The task ▸
Within the records below is a range that opens at the line with "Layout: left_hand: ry" and closes at the line with "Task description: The". Return that range word for word, both ends included, and only that range.

####

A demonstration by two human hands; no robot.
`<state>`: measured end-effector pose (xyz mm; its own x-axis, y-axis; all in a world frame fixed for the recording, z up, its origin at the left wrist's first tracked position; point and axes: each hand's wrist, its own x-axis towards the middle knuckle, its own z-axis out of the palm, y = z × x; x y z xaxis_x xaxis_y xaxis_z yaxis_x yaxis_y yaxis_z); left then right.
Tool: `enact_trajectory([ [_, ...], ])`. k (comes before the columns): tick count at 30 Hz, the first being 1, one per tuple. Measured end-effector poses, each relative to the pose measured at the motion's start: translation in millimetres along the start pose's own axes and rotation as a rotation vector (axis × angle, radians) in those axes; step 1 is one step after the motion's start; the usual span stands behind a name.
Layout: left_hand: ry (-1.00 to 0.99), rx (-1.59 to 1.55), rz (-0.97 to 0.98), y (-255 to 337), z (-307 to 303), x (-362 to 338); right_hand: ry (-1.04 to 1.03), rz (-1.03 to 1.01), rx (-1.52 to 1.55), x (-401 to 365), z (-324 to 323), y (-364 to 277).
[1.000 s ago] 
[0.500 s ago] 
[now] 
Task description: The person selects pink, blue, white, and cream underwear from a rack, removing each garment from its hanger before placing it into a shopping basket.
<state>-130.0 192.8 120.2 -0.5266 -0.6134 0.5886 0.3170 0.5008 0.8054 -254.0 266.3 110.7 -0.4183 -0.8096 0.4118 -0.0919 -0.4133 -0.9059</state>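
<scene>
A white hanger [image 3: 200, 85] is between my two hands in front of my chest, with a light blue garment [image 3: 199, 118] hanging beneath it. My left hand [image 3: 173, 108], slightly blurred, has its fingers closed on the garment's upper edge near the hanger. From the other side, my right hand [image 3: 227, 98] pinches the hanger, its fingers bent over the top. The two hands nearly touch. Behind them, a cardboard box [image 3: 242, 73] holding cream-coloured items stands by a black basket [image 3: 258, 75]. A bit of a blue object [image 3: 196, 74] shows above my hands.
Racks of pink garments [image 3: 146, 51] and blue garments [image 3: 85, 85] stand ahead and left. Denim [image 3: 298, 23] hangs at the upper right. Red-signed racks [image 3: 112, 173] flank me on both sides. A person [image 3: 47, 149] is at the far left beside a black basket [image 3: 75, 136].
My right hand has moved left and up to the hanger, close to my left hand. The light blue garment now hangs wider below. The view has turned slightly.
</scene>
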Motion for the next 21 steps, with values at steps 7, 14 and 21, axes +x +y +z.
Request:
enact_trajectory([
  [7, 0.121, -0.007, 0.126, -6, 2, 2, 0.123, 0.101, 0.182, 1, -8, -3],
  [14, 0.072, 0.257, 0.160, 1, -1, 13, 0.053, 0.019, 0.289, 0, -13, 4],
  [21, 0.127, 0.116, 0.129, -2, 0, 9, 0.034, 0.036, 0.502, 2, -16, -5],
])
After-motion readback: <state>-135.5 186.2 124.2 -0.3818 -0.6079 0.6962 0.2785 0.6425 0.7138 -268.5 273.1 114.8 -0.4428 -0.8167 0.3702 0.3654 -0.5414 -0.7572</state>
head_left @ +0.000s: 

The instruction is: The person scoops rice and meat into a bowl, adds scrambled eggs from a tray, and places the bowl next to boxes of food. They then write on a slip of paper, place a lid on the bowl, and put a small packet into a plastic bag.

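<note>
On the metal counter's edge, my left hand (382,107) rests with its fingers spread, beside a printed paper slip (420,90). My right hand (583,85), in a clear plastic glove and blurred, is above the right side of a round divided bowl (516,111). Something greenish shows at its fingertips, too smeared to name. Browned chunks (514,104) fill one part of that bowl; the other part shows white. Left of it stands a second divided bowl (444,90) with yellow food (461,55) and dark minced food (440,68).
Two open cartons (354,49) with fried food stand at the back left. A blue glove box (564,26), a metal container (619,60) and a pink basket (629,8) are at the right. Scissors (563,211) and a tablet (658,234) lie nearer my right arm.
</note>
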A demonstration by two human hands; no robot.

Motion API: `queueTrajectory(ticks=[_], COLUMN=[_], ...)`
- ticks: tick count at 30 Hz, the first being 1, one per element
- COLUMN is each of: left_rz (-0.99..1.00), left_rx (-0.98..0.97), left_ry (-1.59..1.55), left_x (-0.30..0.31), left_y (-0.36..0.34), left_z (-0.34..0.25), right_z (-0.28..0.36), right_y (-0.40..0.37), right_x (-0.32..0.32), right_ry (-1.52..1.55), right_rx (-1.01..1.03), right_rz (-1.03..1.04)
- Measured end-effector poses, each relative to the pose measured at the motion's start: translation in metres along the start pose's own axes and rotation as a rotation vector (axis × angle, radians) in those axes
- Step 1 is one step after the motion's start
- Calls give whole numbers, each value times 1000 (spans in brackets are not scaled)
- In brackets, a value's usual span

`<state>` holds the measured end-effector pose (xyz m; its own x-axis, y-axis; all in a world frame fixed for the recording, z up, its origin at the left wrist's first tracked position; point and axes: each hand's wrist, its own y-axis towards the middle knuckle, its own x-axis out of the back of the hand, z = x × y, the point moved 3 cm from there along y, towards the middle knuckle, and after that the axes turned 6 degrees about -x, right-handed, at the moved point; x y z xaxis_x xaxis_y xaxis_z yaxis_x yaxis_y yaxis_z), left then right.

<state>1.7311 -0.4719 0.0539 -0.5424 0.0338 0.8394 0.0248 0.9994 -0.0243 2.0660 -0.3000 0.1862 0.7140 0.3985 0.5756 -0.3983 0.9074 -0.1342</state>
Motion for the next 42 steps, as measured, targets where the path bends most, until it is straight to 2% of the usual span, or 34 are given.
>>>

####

Completed exercise ▸
Layout: left_hand: ry (-1.00 to 0.99), rx (-1.59 to 1.55), rz (-0.97 to 0.98), y (-255 to 337), z (-307 to 303), x (-362 to 338); right_hand: ry (-1.04 to 1.03), rz (-1.03 to 1.01), rx (-1.52 to 1.55), x (-401 to 365), z (-324 to 323), y (-364 to 277).
[1.000 s ago] 
[0.500 s ago] 
[now] 
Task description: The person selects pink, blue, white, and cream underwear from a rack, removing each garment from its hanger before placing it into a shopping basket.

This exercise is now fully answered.